ALS is horrible and cruel. It affects motor neurons in the brain and spine. First affected are the extremities - it becomes more difficult to walk, to stand, to sit, to hold a glass or a fork. Then it affects the throat and lungs, so that it becomes impossible to swallow, to eat, to talk. The one thing it doesn't affect is the brain. Mom was trapped in a body that increasingly became a tomb and yet *she* was in there. Because it is so rare, most health care agencies aren't trained in what to expect. Sometimes angrily we had to stop a new nurse or aide from infantilizing Mom. They would shout at her as if she were deaf. They talked as they might to a child, assuming she was mentally diminished. We bought Mom an iPad for her 75th birthday last summer, and that iPad became her lifeline. She was able to e-mail, and text, do her banking (!) , listen to music and audio books until the last few days. It was through her texts that she could express her personality, and be funny, and let us know she loved us, and tell us what she wanted and what she didn't.

Mom died on March 24. We knew it was coming, and we were all there with her those last few days. My nieces and nephew were beautiful; Mom rallied each time she knew they were coming, and they wrestled with their fear and confusion to hold her hands and make her laugh. And Mom was there with us. And for that I am also grateful.

My sister suggested that we're all experiencing a weird form of PTSD, and I think she's right. For the first few weeks I would not let my phone out of my reach in case of emergency. I fstill feel like I've forgotten to call a doctor or nurse or hospice or the pharmacy. I wake up panicked, thinking that I've heard Mom calling for help. I'm angry and depressed and giddy and exhausted and wired and confused. I haven't been able to focus on grading - if I finish grading that means the semester is over and if the semester is over that means the past four months are over and there's no going back. I'm not sure what I'll do with time.

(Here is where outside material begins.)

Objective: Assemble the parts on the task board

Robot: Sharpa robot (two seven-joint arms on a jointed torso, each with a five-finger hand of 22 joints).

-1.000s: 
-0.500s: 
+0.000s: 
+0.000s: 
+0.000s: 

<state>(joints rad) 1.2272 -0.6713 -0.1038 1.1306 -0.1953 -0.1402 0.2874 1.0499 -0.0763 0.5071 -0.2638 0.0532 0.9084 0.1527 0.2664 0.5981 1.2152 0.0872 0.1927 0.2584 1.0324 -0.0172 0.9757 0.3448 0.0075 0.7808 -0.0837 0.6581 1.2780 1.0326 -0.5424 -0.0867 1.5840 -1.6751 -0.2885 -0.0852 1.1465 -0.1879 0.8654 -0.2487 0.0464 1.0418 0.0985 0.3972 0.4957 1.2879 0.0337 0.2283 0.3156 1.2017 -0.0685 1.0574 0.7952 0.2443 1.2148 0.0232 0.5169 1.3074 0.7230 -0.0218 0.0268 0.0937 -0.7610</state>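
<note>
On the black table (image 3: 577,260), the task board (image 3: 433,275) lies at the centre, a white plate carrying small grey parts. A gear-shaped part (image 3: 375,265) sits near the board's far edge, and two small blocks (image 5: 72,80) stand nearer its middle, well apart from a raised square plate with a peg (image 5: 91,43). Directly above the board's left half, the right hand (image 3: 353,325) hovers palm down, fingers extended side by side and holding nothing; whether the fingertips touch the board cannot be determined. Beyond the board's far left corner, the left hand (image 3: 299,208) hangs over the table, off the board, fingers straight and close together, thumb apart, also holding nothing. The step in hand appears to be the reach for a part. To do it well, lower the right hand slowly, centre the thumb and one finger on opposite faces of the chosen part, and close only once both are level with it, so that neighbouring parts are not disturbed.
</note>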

My contract at Georgia Tech has come to a close and I'll be starting a new job this summer. There are conferences to plan and articles to edit and write, and research to pick up again. I need to find a place to live, pack up my stuff, and move on.

The world has moved on in the periiphery for the past year. Wonderful things and horrible things have happened. I'm starting to engage with people again, but that's proving difficult. I'm still cautious about posting to Twitter and Facebook, and writing this post has been both dreadful and cathartic. After re-reading it I know it lacks much in terms of structure and there are huge gaps in narrative, but I think I'll leave it as is. Perhaps some other time I'll try and write something more sensible. Consider this brain-dump an attempt to connect.